A grande dualidade na música: por um lado há “aspectos instintivos, alógicos, pré-
racionais e pré-linguísticos da natureza humana”. Por outro, há sua natureza física, racionalizável,
matemática, mais que apenas linguagem. A série harmônica, presente na natureza terrestre e
cósmica como um dado natural, confere à música esse potencial a-histórico que extrapola épocas
e culturas. Antes de mero item sociocultural, a música tem esse modo “naturalista” de ser,
tocando-nos de forma imediata e instintiva. Outra dualidade paradoxal se encontra no estudo da
música. A prática e o conhecimento musical, sem dúvida, aprimoram a audição, apreciação
estética e senso crítico. No entanto, pessoas “leigas” em teoria musical podem perfeitamente fruir
músicas de modo instintivo e não menos intenso; da mesma forma, podem tocar um instrumento
ou cantar. A fruição da música seria, portanto, intrínseca a uma parcela de nossa natureza que é
pré-lógica; que evoca precisamente este fundo obscuro, instintivo, que se encontra na linguagem
musical e que curiosamente não contradiz em nada a sua natureza racional e matemática. Esse
fundo obscuro talvez se revele, na tradição ocidental, na busca em superar modelos mediante
improvisações abertas ao inconsciente e ao aleatório, como se a própria natureza indicasse os
futuros da música, independentemente da racionalidade humana.

Interpretação e improvisação
A música depende de ser executada, “interpretada”, para poder existir.
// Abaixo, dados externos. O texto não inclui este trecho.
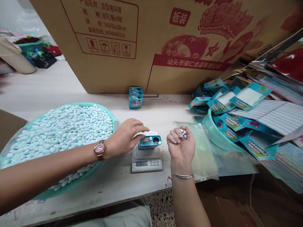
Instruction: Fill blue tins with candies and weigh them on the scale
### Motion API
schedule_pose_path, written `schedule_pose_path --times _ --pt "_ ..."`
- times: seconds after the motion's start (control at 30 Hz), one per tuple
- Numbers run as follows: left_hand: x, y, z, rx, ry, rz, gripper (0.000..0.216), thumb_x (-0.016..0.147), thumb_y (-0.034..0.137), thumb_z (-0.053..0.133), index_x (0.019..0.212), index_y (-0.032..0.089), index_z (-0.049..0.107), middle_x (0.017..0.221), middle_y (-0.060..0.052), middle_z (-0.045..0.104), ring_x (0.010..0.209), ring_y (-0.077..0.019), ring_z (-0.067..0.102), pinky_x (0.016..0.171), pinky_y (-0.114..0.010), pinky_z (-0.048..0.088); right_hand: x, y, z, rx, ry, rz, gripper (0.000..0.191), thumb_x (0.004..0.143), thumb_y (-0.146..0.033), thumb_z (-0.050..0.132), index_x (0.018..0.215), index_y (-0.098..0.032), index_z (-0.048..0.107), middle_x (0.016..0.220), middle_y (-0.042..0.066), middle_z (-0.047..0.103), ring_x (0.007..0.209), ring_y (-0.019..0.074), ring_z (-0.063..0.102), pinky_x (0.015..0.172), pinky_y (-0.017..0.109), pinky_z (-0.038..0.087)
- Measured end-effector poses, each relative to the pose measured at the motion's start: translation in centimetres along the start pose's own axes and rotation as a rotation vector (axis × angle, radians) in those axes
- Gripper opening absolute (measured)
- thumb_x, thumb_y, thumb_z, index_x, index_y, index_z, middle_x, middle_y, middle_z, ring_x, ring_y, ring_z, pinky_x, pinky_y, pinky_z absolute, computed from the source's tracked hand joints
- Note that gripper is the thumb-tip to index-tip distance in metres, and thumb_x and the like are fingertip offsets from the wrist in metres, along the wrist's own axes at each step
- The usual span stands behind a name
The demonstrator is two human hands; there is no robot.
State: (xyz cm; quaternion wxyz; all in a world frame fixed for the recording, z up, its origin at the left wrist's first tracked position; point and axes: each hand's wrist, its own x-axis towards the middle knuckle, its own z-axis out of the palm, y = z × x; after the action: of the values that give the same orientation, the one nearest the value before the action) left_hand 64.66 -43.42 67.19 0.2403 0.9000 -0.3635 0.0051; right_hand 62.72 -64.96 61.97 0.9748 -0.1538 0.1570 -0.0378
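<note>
— What are the hands doing?
— The left hand (127, 137), at the centre of the frame, has thumb and fingers parted beside the left end of a small blue container (149, 143); whether they touch it cannot be told. The right hand (180, 143), right of centre, is turned palm up, fingers curled closed around several pale sweets (183, 132).

— And the wrists?
— A watch (99, 148) on the left, a silvery bracelet (182, 175) on the right.

— Where is the container?
— At the centre, on a white digital scale (155, 166). Its top has a round dark opening near the right end, and two loose sweets show there, one left of the opening, one at its right.

— What lies around that?
— On the left, a large turquoise tub (114, 117) full of pale blue-white sweets. Just above centre, a small stack of blue containers (135, 102). Right of the right hand, clear plastic bags (204, 153) lie flat, and a turquoise basin (216, 135) is piled with blue printed packages (255, 146).

— And beyond?
— A big brown carton (106, 72) with red print fills the top, standing on the white tabletop (106, 186).
</note>
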Motion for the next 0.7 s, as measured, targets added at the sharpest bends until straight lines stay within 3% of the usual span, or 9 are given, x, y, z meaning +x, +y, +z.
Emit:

Dava-se
unicamente assim, até fins do século XIX, mas tal circunstância se mantém até hoje, apesar das
gravações. O intérprete faz a música sempre rebrotar de sua natureza intrinsecamente temporal.
Surge, então, outra dualidade do fenômeno musical: o intérprete “disputa, às vezes, o mérito da
criatividade com o próprio compositor”. Se a música depende de um intérprete para poder existir,
cabe a este não apenas ter habilidades necessárias para decodificar partituras musicais, mas ter
uma personalidade artística e humana apta para tal recriação e ser musicalmente tão ou mais
capaz do que quem compôs. Entra em cena, portanto, e em qualquer execução musical, o ato
criativo aliado a doses variáveis de aleatoriedade e improviso. O intérprete “vive” a música como
se fosse sua e, em certo sentido, ela de fato é sua, já que se trata de fenômeno que brota de um
substrato físico universal pré-existente, não apenas fruto de uma pessoa ou cultura.
Tratando-se de som, a notação musical é sempre precária e aproximativa; incapaz de
representar por meio de símbolos gráficos uma realidade que é sonora. Daí surge a necessidade
de haver um intérprete com habilidade e notoriedade artístico-criativa suficientes para realizar a
tarefa. Com o século XIX, essa preeminência do intérprete se tornou notória. Hoje em dia, mais
do que nunca, o executante ou o cantor está acima do próprio compositor; está, de fato, acima da
própria obra; o intérprete, como meio, se encontra, não raro, acima da própria “mensagem” – não
obstante seu antigo posto de inferioridade na classificação musical.